-- Exercise --
Please return all lines in the listing holding the word "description".

+++

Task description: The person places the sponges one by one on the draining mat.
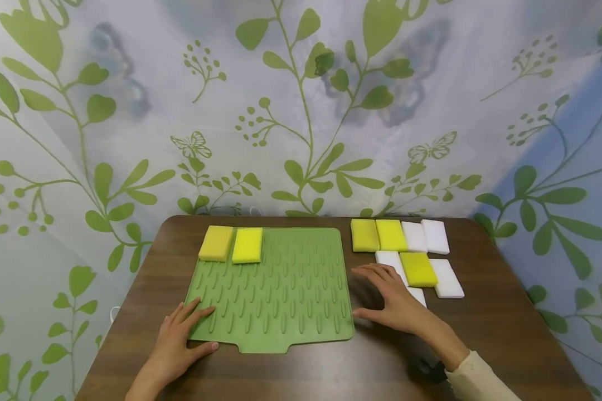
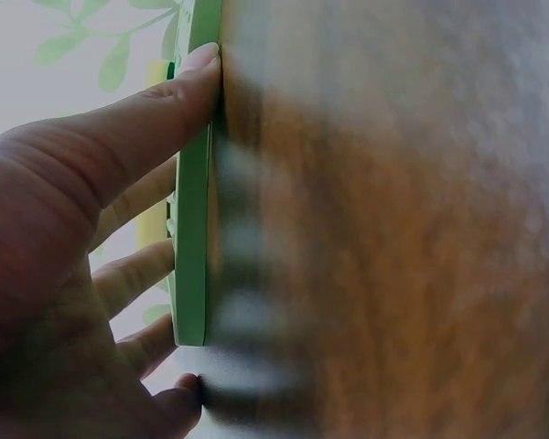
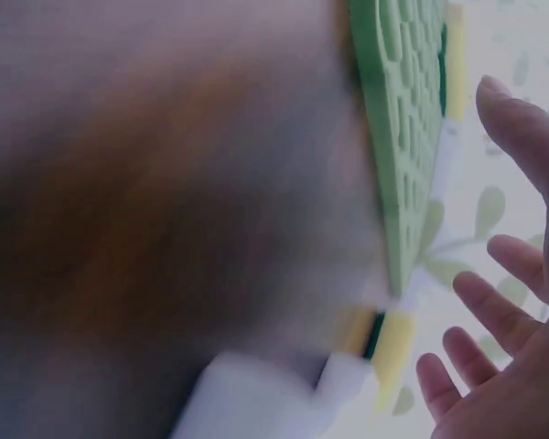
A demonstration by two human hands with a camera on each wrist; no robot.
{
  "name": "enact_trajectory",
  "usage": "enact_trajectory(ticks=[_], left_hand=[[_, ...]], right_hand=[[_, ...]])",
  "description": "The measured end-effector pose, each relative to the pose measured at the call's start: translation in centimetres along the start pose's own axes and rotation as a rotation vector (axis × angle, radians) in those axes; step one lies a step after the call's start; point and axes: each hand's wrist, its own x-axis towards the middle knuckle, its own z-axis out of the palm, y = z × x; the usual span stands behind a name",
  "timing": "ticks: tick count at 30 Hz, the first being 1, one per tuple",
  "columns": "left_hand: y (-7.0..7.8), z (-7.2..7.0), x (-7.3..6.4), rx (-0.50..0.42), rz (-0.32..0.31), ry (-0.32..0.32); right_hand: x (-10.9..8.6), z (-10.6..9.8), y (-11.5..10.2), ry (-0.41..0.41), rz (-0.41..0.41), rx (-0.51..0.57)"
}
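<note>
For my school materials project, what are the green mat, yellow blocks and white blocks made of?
Green mat: probably silicone or rubber, matte, with moulded ridges. Yellow blocks: likely matte sponge; one shows a dark layer beneath. White blocks: maybe fine foam, smooth, matte, but I can't be sure.

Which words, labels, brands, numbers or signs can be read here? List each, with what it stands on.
None readable.
The green mat, yellow sponges, white blocks and brown table show no lettering; the backdrop shows printed plants and butterflies.
Parts of both wrist views are blurred.
</note>
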Motion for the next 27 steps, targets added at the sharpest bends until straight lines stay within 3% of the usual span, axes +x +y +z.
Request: enact_trajectory(ticks=[14,27], left_hand=[[0.0,0.1,0.0,-0.010,-0.003,-0.001],[0.0,0.2,0.1,0.004,0.005,0.009]], right_hand=[[-7.7,-2.7,2.7,0.073,0.152,-0.047],[-10.2,-2.6,3.9,0.036,0.236,0.001]])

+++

-- Written solution --
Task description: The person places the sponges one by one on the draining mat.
  "description": "The measured end-effector pose, each relative to the pose measured at the call's start: translation in centimetres along the start pose's own axes and rotation as a rotation vector (axis × angle, radians) in those axes; step one lies a step after the call's start; point and axes: each hand's wrist, its own x-axis towards the middle knuckle, its own z-axis out of the palm, y = z × x; the usual span stands behind a name",

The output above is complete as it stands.